[Funfic] Deserted
By TFG14VR


Prowl: I know it's a stupid question, but what happened to Jax?

TrypticonX: There are no stupid questions, me boogie, only stupid Jax.

ATT: Amen.

Prowl: But...couldn't he be dead or something? We should really check on him...

Elsewhere, high above the mountains in a silver eagle...

Jax: Who would've ever thought that silver eagles would be domesticated and used for transportation? I find things interesting, especially things I don't really understand. Like where does the poopy go when I flush and where do the little puppies go when I choke them to death...?

The passenger beside of Jax looks at him and responds.

Passenger beside of Jax: Quit talking to me.

Jax: Ja, I left ATT because nobody seemed to like me. There was only one person who ever liked me--he was me and I was him and we did it A LOT. Now I just do it by myself, but I'm not me and he's dead. I wish I could stop killing but that's what doctors are for, I guess. I don't understand why I like hurting things, I find it very interesting. Very interesting like everything else, everything else that I don't understand.

Passenger: Don't you get it, Jax?
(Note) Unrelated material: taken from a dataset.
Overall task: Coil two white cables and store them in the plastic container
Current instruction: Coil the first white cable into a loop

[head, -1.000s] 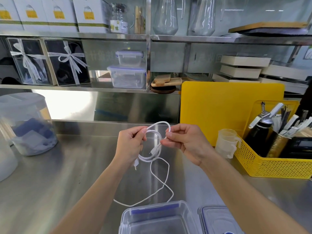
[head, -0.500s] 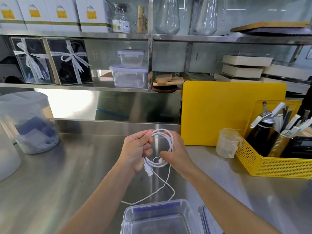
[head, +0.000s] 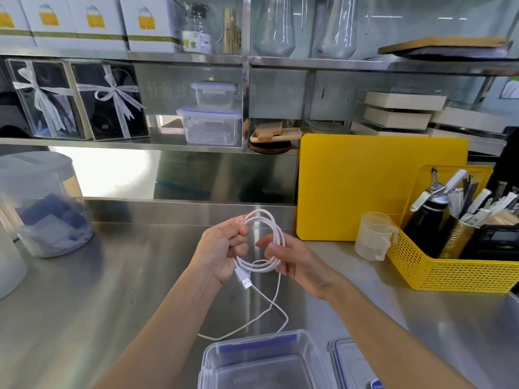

You kill things because you are dumb and dumb people will never do anything productive. That and you are a very lonely creature, that's why you need ATT and that's why you post stupid things--because you don't want to kill. You need to find someone and settle down. In fact, I sell inflatable dolls, that would be a good place to start. I have a couple in cargo if you would like to purchase one.

Jax: Really...?

Passenger: Really. Now why don't you--

A terrible explosion is heard! BOOM!

The plane goes down over the high sea.

Jax and a few crates wash up on shore.

Jax: Did I do that?

Elsewhere...

ATT: Probably.

Back on the beach...

Jax: What am I gonna do here? This is a deserted island, I'm not gonna make any friends here. What am I gonna do for food? For love? For killing? I hate this. D;

A few hours pass. Jax has built a city in the tree-tops, Jaxville.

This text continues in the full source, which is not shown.